La mort frappe plusieurs fois le 72e RI à la fin du mois d’août, mais ce n’est presque rien en comparaison de ce qui attend les rescapés, entre le 6 et le 10 septembre, dans le secteur de Pargny-sur-Saulx et Maurupt-le-Montois, près de Vitry-le-François. En 5 jours, au moins 500 hommes du régiment perdent la vie et presque autant meurent dans les semaines qui suivent des suites de leurs blessures. Le sous-officier qu’est devenu Gaëtan est vivant.

La suite se déroule dans le Bois de la Gruerie. La guerre des tranchées débute. Les fantassins alternent les périodes de trois ou quatre jours en première ligne et les périodes de repos, à quelques centaines de mètres seulement vers l’arrière. Le froid et l’humidité transpercent les vêtements. La maladie s’installe et devient presque aussi meurtrière que les balles et les obus. Pendant l’hiver, le 72e RI quitte l’Argonne pour participer à l’offensive au Nord de Mesnil-les-Hurlus. C’est l’endroit qu’a choisi le général Joffre pour tenter de rompre la résistance des Allemands.
Au début du mois de février 1915, Léon, le frère aîné de Gaëtan, écrit dans son journal : « Les lettres de Gaëtan sont pessimistes. Mon frère se trouve parfois dans des tranchées situées à 25 mètres de l’ennemi. Les mines sont à craindre. Un soir de relève, une section du 120e venait à peine de remplacer celle de Gaëtan que la tranchée sautait. Mon cadet l’avait échappé belle. »

Fin février, l’inquiétude grandit pour Léon : « Depuis plus de dix jours, mes parents n’ont pas eu de lettre de Gaëtan ».
Le 15 mars, Léon est dévasté par la douleur : « Une terrible nouvelle me parvient. Grièvement blessé le 25 février à Mesnil-les-Hurlus, mon frère est décédé le 2 mars à l’ambulance Saint-Jean-de-Tourbe. Le seul frère qui me restait… »
Les petits écoliers de la Somme ne profiteront jamais des grandes compétences pédagogiques du fils d’Ernest CAUET…

La mort a frappé durement dans les rangs des jeunes hommes de Vaire-sous-Corbie.
Eugène NOIRET, blessé à deux reprises, a succombé à ses blessures à l’hôpital de Châlons-sur-Marne. Lucien DESVIGNES est mort à l’hôpital de Sainte-Menehould, dans la Marne, de maladie contractée en service.
Marius DESVIGNES, son frère, a été tué en Flandre occidentale.
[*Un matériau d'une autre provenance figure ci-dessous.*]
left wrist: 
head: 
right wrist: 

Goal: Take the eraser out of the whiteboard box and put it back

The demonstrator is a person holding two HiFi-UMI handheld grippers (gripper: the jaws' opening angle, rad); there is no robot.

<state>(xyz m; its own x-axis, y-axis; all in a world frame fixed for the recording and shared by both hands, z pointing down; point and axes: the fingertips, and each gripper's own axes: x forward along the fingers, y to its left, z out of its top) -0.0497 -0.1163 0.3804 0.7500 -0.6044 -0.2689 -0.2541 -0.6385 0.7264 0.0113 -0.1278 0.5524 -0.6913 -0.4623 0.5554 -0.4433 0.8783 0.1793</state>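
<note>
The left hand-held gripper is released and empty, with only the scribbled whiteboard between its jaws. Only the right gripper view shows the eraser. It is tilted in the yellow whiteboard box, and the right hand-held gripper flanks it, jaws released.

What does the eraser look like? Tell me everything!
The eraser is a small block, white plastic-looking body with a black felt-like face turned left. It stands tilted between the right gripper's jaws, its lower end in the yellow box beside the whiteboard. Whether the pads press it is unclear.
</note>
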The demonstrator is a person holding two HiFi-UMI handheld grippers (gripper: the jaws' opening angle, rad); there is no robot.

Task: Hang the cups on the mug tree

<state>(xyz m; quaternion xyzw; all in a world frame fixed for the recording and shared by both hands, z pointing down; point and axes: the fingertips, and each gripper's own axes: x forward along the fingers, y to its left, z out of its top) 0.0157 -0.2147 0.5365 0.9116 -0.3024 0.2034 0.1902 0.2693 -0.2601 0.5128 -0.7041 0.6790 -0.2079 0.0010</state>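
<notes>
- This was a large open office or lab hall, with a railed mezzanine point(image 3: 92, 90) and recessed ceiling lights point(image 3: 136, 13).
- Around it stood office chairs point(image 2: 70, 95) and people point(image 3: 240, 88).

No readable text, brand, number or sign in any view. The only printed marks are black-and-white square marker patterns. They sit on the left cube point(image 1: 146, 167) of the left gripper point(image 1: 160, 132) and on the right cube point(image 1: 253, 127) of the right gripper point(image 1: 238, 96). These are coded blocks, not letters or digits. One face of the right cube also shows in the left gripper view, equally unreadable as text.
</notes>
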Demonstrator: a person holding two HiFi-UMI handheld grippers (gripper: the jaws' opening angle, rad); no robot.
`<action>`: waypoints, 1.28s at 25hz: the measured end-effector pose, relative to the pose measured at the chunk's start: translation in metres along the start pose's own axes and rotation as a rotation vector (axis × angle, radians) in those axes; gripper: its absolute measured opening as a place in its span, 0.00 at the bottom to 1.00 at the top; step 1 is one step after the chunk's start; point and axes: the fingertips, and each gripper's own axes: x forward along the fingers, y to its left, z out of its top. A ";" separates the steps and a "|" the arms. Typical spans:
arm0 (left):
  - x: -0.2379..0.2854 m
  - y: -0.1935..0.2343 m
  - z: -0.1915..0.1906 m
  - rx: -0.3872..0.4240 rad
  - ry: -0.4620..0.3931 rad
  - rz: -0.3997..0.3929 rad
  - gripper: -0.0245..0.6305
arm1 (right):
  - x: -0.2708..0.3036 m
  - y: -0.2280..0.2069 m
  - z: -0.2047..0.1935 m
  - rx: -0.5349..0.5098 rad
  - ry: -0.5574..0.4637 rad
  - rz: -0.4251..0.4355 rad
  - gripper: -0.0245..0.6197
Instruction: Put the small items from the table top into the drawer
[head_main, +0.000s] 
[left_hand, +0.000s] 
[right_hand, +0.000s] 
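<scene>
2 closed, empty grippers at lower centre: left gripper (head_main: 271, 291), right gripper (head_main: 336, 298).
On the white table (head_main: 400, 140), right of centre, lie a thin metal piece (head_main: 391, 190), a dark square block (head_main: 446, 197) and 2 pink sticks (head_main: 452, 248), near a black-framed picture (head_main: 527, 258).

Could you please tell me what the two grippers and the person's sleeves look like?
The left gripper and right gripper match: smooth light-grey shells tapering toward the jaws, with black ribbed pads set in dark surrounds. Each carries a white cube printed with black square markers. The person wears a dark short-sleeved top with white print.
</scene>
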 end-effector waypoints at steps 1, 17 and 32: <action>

Des quatre copains que Gaëtan avait pris sous son aile, à l’école élémentaire, seul Arthur DHEILLY a survécu. Un grave problème de santé le rendant inapte au service armé lui a certainement sauvé la vie. Affecté au service auxiliaire en février 1915, il a fini par être déclaré apte au combat en avril 1918. Il a été affecté au 3e Groupe d’aviation. Démobilisé en août 1919, il est revenu quelques années dans la région de son enfance avant de partir s’installer définitivement en Bourgogne.
Plusieurs habitations de Vaire-sous-Corbie ont été endommagées pendant les combats du printemps 1918 autour de Villers-Bretonneux et de Le Hamel. L’école du village a été touchée.
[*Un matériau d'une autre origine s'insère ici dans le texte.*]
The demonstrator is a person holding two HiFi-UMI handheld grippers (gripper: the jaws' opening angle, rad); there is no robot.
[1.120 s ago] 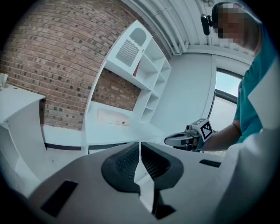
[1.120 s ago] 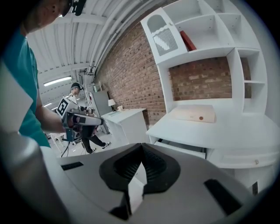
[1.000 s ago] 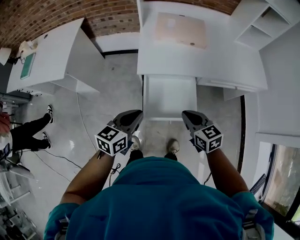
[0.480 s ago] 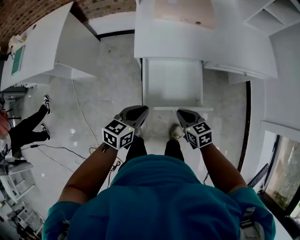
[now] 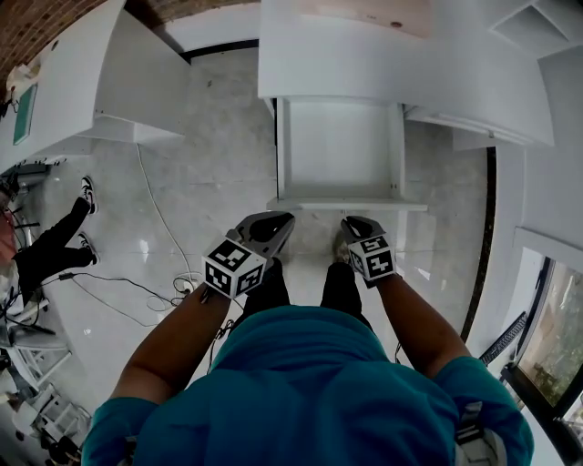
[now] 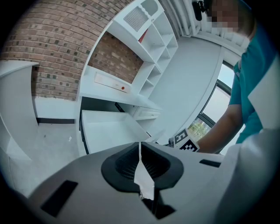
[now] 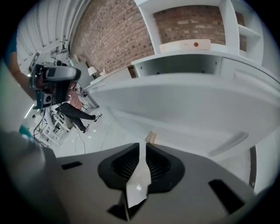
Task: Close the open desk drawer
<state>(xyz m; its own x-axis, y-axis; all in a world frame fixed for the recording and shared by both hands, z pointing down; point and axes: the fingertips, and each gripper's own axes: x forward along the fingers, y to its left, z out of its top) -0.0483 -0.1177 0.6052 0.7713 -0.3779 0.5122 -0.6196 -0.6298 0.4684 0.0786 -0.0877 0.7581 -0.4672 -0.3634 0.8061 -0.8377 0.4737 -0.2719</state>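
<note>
The open drawer (image 5: 339,150) juts out from under the white desk (image 5: 383,73); it looks empty, and its front edge (image 5: 346,206) faces me. My left gripper (image 5: 276,223) hovers just before the front's left part, jaws shut and empty. My right gripper (image 5: 357,224) hangs close below the front's right part, tilted steeply down. Its jaws are opening by a hair from shut, with nothing between them. The left gripper view shows the left gripper (image 6: 139,144) before the drawer (image 6: 109,131). In the right gripper view the right gripper (image 7: 142,145) faces the drawer's white front (image 7: 192,107).
A second white desk (image 5: 82,91) stands at the left. A bystander's legs (image 5: 50,246) and floor cables (image 5: 146,214) lie beyond it. A white shelf unit (image 5: 524,27) rises at the right, and a window (image 5: 556,346) sits lower right. My own legs (image 5: 301,287) are below the drawer.
Both grippers have sunk and closed in on the drawer's front edge, the right one more. The head view has dropped nearer the drawer.
</note>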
En 1920, les parents du malheureux Gaëtan CAUET ont quitté définitivement la commune de Vaire-sous-Corbie. Trop de fantômes hantaient maintenant les lieux. Ils retournent à Forceville, village d’origine des CAUET, puis s’installent à Havernas.
Le nom de leur fils Gaëtan est inscrit sur le monument aux morts de Vaire-sous-Corbie et sur celui de Forceville, commune d’origine de la famille CAUET.
Un garçon et une fille sont venus au monde dans le foyer de Léon CAUET, le seul survivant des trois frères CAUET. Comme une évidence, le garçon a reçu le prénom de Gaëtan.
Lionel JOLY et Xavier BECQUET
Merci à Patrick CAUET et Eric LEDENT pour leur précieuse contribution

Remarque : le patronyme de la mère de Gaëtan est écrit GODEBERT ou GODBERT selon les documents d’archives consultés.